黑狗剛想說“伴侶”,又覺得不對,因為嚴格來說這不是甜哥給他的,是甜哥不要了的。心裏有點難過,小聲說:“甜哥不要,我要。”
阿虎沉默了一會,忍不住皺眉說道,“小狗,你不是被騙了吧?”看起來也就二十多歲,問什麽都不知道,從裏到外透著一股子不大正常的無知和單純。
黑狗把戒指揣進兜裏,毫不在乎地說:“騙就騙。”說完依舊坐到長椅上去。
阿虎問:“你明天還在嗎?”
黑狗看看大門,看看他:“甜哥不來,就在。”
“那我能來找你嗎?”阿虎說,“覺得跟你聊天很好玩。”
黑狗說:“我等人的。”
阿虎笑一笑:“我懂,如果你不在我就走了。”說完邊走邊向他擺擺手,黑狗也擺擺手,發現阿虎的腿有點跛。
走出醫院,阿虎叫了一輛車,在春天大酒店門口停下了。
穿過大堂坐專梯直升頂樓,打開了唯一一間房門。“K”和北千裏坐在沙發上,抬頭看他:“為什麽去外麵的醫院換藥,阿虎?”
阿虎摘下眼罩,露出電子義眼:“我想看看‘他’出生的城市。”脫了手套,無名指上的銀色金屬閃著暗光。北千裏立刻放下手裏的資料,上前幫他脫掉外衣外褲,小心地檢查了一遍腳踝上剛換過的繃帶。
“有收獲嗎?”
“遇見一個很有趣的小朋友。
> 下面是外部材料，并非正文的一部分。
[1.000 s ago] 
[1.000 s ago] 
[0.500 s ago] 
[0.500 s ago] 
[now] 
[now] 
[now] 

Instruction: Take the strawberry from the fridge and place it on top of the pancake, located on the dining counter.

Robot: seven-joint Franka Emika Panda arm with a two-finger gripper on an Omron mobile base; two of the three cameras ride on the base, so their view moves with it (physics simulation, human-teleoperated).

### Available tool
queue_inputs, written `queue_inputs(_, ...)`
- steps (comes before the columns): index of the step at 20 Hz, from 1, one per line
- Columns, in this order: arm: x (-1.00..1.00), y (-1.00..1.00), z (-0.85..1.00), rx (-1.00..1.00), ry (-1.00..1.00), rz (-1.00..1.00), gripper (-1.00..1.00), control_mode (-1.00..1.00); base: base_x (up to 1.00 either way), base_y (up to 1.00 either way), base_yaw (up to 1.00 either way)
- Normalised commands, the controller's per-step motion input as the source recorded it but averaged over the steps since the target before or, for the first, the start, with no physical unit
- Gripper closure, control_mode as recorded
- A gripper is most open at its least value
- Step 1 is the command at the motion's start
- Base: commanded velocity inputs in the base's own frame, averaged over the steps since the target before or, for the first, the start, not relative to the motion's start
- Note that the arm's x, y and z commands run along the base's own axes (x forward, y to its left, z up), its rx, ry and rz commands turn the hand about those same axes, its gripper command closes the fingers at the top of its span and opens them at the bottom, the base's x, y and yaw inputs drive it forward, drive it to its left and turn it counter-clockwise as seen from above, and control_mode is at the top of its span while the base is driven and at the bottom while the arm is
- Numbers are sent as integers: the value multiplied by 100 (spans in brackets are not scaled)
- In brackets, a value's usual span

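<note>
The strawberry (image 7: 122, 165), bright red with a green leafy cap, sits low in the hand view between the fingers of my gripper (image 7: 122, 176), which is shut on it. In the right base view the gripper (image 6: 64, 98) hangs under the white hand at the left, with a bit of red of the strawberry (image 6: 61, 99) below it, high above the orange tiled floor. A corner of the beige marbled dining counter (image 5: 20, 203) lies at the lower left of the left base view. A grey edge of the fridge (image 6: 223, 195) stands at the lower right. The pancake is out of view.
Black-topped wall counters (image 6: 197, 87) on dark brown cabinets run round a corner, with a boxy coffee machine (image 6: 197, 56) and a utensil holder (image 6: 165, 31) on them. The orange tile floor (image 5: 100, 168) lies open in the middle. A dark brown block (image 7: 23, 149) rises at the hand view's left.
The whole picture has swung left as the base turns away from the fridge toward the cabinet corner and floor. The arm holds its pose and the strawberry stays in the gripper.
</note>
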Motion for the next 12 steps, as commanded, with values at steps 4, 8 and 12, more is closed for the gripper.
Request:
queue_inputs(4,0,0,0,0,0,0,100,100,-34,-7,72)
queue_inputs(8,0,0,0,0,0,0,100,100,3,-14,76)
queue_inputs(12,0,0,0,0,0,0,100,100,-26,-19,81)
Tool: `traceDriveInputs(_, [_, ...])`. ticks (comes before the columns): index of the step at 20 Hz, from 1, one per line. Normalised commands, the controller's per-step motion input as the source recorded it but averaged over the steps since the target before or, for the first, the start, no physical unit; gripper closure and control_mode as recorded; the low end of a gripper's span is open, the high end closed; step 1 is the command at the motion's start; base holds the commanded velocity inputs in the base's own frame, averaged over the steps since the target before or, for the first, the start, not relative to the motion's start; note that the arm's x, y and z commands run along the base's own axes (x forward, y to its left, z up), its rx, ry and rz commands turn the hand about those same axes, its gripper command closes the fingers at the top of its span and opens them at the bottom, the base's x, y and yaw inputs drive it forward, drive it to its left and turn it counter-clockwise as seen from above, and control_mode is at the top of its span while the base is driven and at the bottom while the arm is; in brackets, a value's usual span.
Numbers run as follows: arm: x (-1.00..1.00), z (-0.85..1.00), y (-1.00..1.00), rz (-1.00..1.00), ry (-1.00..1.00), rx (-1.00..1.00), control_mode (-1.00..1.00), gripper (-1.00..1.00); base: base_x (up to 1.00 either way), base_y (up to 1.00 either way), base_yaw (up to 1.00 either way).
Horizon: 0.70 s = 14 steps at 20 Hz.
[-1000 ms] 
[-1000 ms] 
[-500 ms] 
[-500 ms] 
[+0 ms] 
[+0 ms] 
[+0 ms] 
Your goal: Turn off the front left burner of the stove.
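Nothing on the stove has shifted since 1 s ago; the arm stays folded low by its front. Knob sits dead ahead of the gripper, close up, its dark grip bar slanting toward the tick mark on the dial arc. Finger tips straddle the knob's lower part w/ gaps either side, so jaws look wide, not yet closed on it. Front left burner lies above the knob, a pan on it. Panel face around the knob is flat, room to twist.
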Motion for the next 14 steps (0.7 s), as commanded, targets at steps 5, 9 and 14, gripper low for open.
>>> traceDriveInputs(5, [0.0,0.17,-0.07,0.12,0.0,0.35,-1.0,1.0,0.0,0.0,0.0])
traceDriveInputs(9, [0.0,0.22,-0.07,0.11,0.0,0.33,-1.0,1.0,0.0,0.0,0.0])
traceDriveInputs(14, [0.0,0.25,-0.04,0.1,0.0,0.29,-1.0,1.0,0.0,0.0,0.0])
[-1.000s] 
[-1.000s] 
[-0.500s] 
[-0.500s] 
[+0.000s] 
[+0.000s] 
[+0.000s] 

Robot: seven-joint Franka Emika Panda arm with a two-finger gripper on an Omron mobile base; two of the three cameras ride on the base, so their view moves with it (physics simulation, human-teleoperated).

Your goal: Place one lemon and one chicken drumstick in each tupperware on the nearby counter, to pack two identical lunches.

”
“哦?”
“有點像以前的我。”
“K”和北千裏同時抬頭看向他,“K”問道:“想起來了?”
“不,隻是還記得的那些。我好像,也曾經等過誰——”他有些痛苦地皺眉,“記不得了,頭疼。”北千裏扶著他的頭按摩著頸後,輕聲說道:“您不要勉強。”
“以前的事情不用急,我現在很好奇那個傷到你的人是誰。”“K”看著他的腳踝說,“運用外骨骼的熟練程度不亞於你,他或許有軍方背景。”
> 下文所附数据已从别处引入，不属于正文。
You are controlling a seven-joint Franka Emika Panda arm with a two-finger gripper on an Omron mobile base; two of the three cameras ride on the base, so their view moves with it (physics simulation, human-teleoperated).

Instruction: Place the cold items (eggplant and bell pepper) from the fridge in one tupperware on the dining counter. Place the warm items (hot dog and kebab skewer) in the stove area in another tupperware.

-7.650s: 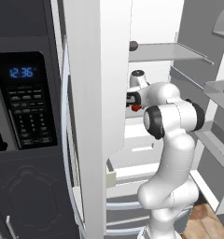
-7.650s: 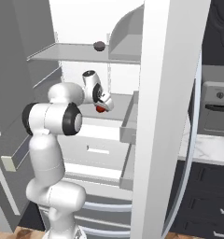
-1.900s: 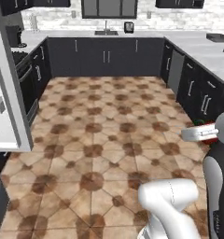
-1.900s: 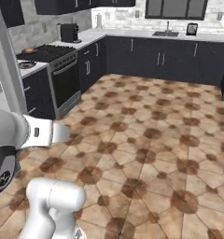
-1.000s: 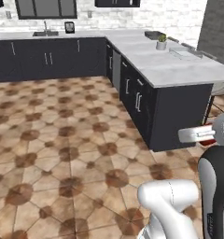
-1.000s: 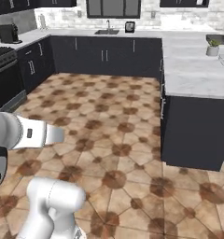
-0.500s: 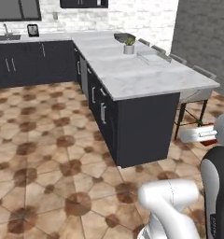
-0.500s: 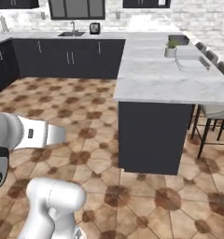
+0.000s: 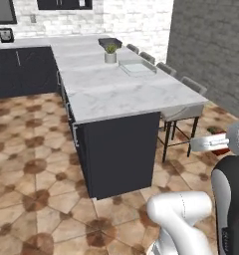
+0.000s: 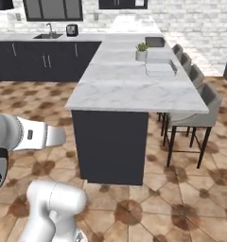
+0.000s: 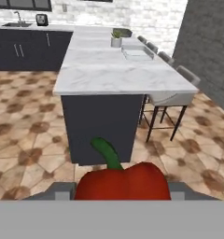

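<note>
A red bell pepper [image 11: 123, 181] with a green stem sits between the fingers of my gripper [image 11: 122, 190], which is shut on it, close at the bottom of the hand view. Ahead stands the dining counter [image 11: 109, 74] [image 9: 121, 92] [image 10: 134, 90], a white marble top on a dark base. A clear tupperware [image 11: 137, 53] [image 9: 137, 67] [image 10: 160, 68] lies on its far part. A darker container [image 11: 123, 32] [image 9: 110, 42] [image 10: 155, 41] sits further back. My arm's white forearm [image 9: 208, 144] [image 10: 37, 134] reaches across the base views.
A small potted plant [image 9: 110, 52] [image 10: 141, 51] stands on the counter between the two containers. Grey bar stools [image 9: 183, 112] [image 10: 200, 101] line the counter's right side. Tiled floor [image 10: 148, 194] lies between me and the counter. Dark cabinets with a sink [image 10: 49, 35] run along the back wall.
The whole picture has swung: the base has turned from the open kitchen floor until the dining counter stands in front. The bell pepper stays in the gripper.
</note>
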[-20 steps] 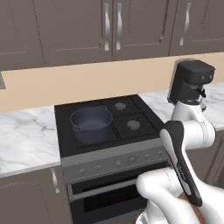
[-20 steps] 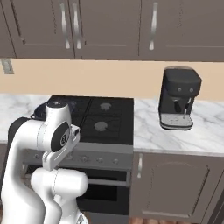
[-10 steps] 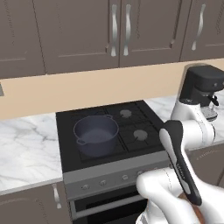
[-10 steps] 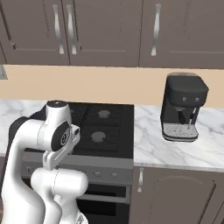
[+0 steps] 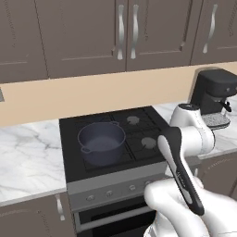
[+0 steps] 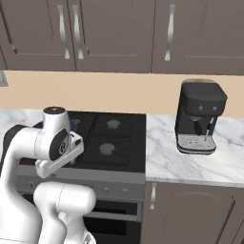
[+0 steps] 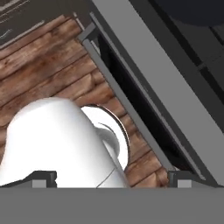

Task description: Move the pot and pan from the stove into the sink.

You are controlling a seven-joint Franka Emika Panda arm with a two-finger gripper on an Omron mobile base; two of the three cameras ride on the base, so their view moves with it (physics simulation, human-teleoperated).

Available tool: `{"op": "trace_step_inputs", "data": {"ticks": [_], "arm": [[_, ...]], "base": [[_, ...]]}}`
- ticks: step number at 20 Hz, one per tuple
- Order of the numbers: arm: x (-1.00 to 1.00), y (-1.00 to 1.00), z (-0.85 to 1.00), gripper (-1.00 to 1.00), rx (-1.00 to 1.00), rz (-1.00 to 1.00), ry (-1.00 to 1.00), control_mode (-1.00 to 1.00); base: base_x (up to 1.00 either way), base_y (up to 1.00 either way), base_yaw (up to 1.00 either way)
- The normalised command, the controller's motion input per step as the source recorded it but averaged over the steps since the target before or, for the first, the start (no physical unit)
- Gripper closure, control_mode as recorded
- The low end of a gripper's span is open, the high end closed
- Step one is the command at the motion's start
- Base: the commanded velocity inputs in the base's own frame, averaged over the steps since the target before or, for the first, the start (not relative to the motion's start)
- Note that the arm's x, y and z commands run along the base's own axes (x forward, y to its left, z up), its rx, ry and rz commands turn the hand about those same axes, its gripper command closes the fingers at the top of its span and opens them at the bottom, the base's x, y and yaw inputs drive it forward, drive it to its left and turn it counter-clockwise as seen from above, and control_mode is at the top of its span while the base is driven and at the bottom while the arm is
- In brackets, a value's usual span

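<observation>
The pot, deep, round and dark blue-grey with two loop handles, stands on the front left burner of the black stove. In the right base view my own arm covers the left part of the stove. The pan and the sink are out of view. My gripper is open with nothing between its fingertips. It hangs low in front of the grey steel oven front and points down at the wooden floor.
A black coffee machine stands on the white marble counter right of the stove; it also appears in the right base view as the coffee machine. Brown wall cabinets hang above. The right burners are bare.
The whole scene has slid a little right and down in both base views, so the camera moved with the base. The pot has kept its place on the stove. The gripper stays open.
</observation>
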Motion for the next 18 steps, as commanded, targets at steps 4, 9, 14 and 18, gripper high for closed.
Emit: {"op": "trace_step_inputs", "data": {"ticks": [4,9,14,18], "arm": [[0.00,0.23,0.00,-1.00,0.06,-0.38,-0.01,-1.00],[-0.03,0.10,0.04,-1.00,0.09,-0.37,0.00,-1.00],[-0.15,-0.03,0.19,-1.00,0.17,-0.27,0.00,-1.00],[-0.25,-0.14,0.28,-1.00,0.24,-0.19,-0.02,-1.00]], "base": [[0.00,0.00,0.00],[0.00,0.00,0.00],[0.00,0.00,0.00],[0.00,0.00,0.00]]}}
阿虎倏然睜開眼,咬著牙說道:“他能傷我,但我能殺他。如果你沒有叫我回來,他一定會死在我手裏。”
“K”安撫道:“沒有必要,我們的想法跟他們一樣,有一必有二,順藤摸瓜才是目的。”雨夜裏的兩次埋伏都重在試探,想要摸清“淨火”的底細。“他們被我們吸引,這正是我們想要的。”
北千裏的按摩讓阿虎昏昏欲睡,迷迷糊糊地問:“下一次呢,輪到誰了?”
“別著急,讓我翻翻我們的小本子。”“K”揉揉他的頭發,笑著說,“該死的人,一個都不會留著。”阿虎閉上眼睛睡過去了。
北千裏繼續匯報:“——甘拭塵不是一個普通的貨運公司老板,或者說他的安全貨運也不是單純的物流運輸,隻要出得起錢,什麽都可以送,也可以取。”
“包括人命?”
“不如說,最多的就是人命。”
“所以他盯上‘淨火’倒也在情理之中。”“K”幫熟睡的阿火蓋上毯子,“他本人呢?”
“傳言基本不可信,但本人確實很神秘。有一種猜測是白星漠即是甘拭塵本人,不過我不相信。他與紅黛從公開關係前就有密切來往,能夠在久安立足幾乎有一半是這個女人的功勞。隻不過大眾並不太關心娛樂之外的東西——”
“更不會相信女明星除了操控男人還能有多大的能耐。”“K”歎了口氣,“從來不會有人仔細想想,一個能在久安這種地方占有一席之地的女人,她要操控的該是什麽。”
“隻有曲文奪是她的軟肋。”
“而她也知道曲文奪是自己的軟肋。”“K”對北千裏說,“去做你該做的事吧。”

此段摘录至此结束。